- [REQUIRED WORK]: Only one stretch of the data below is wanted: the lines starting at the one with "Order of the" and ending at the one with "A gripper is", both included, given again exactly.

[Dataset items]
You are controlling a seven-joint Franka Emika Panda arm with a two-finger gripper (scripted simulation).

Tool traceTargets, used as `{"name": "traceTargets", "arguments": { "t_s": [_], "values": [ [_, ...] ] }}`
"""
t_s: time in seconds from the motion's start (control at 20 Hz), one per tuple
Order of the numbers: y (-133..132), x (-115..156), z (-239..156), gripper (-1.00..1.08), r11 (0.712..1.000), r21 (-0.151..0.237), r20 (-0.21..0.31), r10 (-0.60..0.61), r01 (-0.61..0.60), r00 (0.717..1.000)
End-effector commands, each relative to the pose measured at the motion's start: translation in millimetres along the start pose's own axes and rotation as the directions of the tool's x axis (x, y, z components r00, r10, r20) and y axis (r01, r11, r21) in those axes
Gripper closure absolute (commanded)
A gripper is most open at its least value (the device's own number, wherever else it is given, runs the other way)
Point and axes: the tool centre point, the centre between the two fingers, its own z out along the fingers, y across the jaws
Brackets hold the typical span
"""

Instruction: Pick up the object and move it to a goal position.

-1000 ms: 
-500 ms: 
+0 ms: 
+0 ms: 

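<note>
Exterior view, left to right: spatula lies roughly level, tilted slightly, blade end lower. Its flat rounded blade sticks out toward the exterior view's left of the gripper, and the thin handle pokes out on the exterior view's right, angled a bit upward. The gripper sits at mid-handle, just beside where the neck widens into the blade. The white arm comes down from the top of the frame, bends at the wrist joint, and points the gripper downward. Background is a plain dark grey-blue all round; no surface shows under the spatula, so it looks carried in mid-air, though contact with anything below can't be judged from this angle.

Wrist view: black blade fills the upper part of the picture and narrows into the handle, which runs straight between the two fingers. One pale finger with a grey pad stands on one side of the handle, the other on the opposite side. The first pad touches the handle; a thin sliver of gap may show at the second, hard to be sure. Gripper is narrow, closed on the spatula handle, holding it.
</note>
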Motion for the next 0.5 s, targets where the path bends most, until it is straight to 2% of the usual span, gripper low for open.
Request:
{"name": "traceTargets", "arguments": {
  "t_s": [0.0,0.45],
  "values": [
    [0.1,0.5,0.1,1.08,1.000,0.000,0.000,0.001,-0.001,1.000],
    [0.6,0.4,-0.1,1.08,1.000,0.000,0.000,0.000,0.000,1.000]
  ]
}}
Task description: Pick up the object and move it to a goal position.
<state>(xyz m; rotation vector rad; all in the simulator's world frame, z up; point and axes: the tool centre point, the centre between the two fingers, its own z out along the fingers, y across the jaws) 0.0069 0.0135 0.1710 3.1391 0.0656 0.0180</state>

- [RESPONSE]:
Order of the numbers: y (-133..132), x (-115..156), z (-239..156), gripper (-1.00..1.08), r11 (0.712..1.000), r21 (-0.151..0.237), r20 (-0.21..0.31), r10 (-0.60..0.61), r01 (-0.61..0.60), r00 (0.717..1.000)
End-effector commands, each relative to the pose measured at the motion's start: translation in millimetres along the start pose's own axes and rotation as the directions of the tool's x axis (x, y, z components r00, r10, r20) and y axis (r01, r11, r21) in those axes
Gripper closure absolute (commanded)
A gripper is most open at its least value (the device's own number, wherever else it is given, runs the other way)

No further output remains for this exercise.